What happens when a family managed company with good products and a great brand recall changes its PSU approach to be a well managed private one? That's precisely the story of this company.They have given two professional rockstars a free hand to run the show. VB,who was the CFO of the company got promoted to be the MD around 2015. AH,the star salesman with wealth of experience in the industry took the charge of being the sales head. They are churning inside out to transform the company and take it to the coveted league.

The problem of the company started with the acquisition of LDW in 2008,a German company known for its technology. The recession followed which made the matter worse for the company. Inspite of every possible support from the Indian parent the German subsidiary couldn't turnaround. Few quarters back it finally gave up and booked the losses. They have imbibed the German technology and with the sector it caters to looking up,better days finally prevails for the company.

The company posses rich non core assets to the tune of over 1000crs(mostly land parcels and factories which are not needed). They are in active dialogue to dispose of the same worth 400crs and make the high debt entity a debt free one. Over the course of next 2-3 years,Company would be a lean entity with no more interest cost obligations. Would be prudent to note that the present interest cost of the company would be near 40crs.

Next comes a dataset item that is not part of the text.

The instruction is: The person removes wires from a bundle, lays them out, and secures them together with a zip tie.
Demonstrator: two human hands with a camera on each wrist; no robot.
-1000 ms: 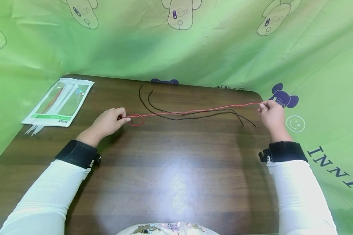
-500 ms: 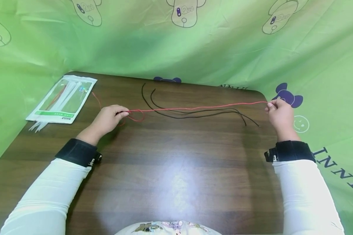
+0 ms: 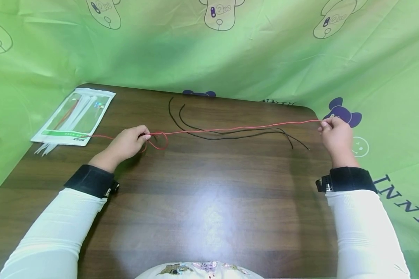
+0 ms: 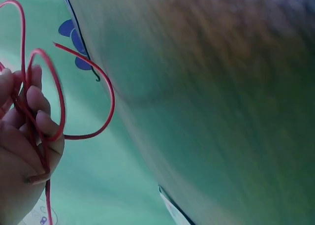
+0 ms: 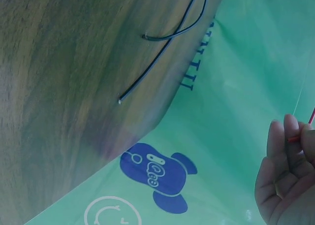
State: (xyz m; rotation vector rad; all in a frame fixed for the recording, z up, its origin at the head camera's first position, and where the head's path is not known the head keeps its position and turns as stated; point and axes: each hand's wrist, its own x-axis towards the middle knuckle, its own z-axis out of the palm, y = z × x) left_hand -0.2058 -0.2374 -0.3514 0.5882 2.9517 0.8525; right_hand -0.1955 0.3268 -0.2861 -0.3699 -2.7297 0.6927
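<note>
A red wire [image 3: 230,128] stretches nearly straight between my two hands, above the table. My left hand [image 3: 127,142] grips a gathered part of it. Small loops hang by the fingers, and a loose tail runs left toward the bag. In the left wrist view the looped red wire [image 4: 60,94] passes across the palm, with curled fingers [image 4: 37,99] around it. My right hand [image 3: 336,137] pinches the other end between thumb and fingertips, at the table's right edge. Two black wires [image 3: 223,138] lie curved on the table beneath the red one.
A clear zip bag [image 3: 73,116] with white strips and something red inside lies at the table's back left; white tips [image 3: 45,148] stick out of its near end. A patterned green cloth [image 3: 160,46] hangs behind and beside the brown wooden table [image 3: 209,186].
My right hand has shifted right, drawing the red wire longer. A loose tail has appeared left of my left hand and swung down across the bag's corner. The loop by the left fingers has changed shape.
</note>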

The end users of its products aka the sugar,power,steel and cement industries have started seeing times changing for good. If your output user marks a rich turnaround,the vendor too will turnaround right? Often common sense is very uncommon,notably in case of retailers in terms of selecting listed entities.

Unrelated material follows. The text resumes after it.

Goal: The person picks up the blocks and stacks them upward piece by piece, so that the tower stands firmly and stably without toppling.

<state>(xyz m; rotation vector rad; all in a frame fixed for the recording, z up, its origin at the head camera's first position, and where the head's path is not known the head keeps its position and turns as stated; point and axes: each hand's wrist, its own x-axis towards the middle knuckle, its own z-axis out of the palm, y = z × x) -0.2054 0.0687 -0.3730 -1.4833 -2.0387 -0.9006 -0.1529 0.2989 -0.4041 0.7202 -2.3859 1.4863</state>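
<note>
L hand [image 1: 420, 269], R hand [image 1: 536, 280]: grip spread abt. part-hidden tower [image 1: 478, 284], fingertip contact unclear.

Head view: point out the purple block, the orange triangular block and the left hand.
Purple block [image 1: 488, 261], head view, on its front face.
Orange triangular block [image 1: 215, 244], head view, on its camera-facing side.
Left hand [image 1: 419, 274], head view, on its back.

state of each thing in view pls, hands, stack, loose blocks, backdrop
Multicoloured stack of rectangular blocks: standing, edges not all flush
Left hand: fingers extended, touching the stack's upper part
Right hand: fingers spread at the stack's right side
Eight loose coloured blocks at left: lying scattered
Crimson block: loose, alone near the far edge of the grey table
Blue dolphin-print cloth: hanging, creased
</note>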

Our channel checks from its dealers network across the country vindicates the point on the demand front. Customers are having a waiting period of 2-3 weeks for its Ac-Dc motors. Dealers also suggests about the renewed focus from the company's end. It has a near monopoly status in "Oil Filled Transformers" where it's seeing huge demand. Last year they did around 18cr sales. This year they already have orders worth 90crs in hand,comes with double digit EBITDA margins.

The company always had orders but owing to working capital crunch they couldn't execute most of it. The condition went so precarious that it had to resort to selling its treasury shares in and around December 2015. It garnered 20crs and finally scripted a turnaround after a very long time. They did a QIP of 36crs recently at 46rs which would further provide relief and help it to achieve the 700crs targeted topline figure.

What's a blessing in a disguise? How about accumulated losses of hundreds of crores in its book which means no tax obligation till it surpasses the accumulated losses within the tax window of 7 years. Management did clarify about no MAT either.

Conclusion: After exactly 8 quarters or in the December 2015 numbers,company finally came in green. Last 2 quarters been profitable too for the company. It targets a 30% growth where its sales are expected to surpass 700crs this fiscal. Estimated EBITDA of 9% gives us a PAT figure of around 15crs(63crs minus interest cost of 36crs and depreciation of 12crs and with no tax obligation). Company quotes at 23 times fy16-17 earnings. Fy17-18 will see it clocking 880-900crs of sales with higher margin orders. EBITDA expected of around 11% makes the company quote at just 7 times. Turnaround bets are greeted with higher valuation and with the company catering to core sectors,it would always quote in a range band of 15-20. Peers group which are notably the behemoths,your Alstom,Siemens and Abb of the world are quoting at over 30 times fy18 earnings. Also as mentioned earlier in the reports they are targeting to be a debt free entity over the next 3 years. In case that happens,Company could well pen a scripture for itself with shareholders making multi fold over the next couple of years. A delight of a bet in a quintessence meant for your core portfolio. Now don't bother asking the target folks.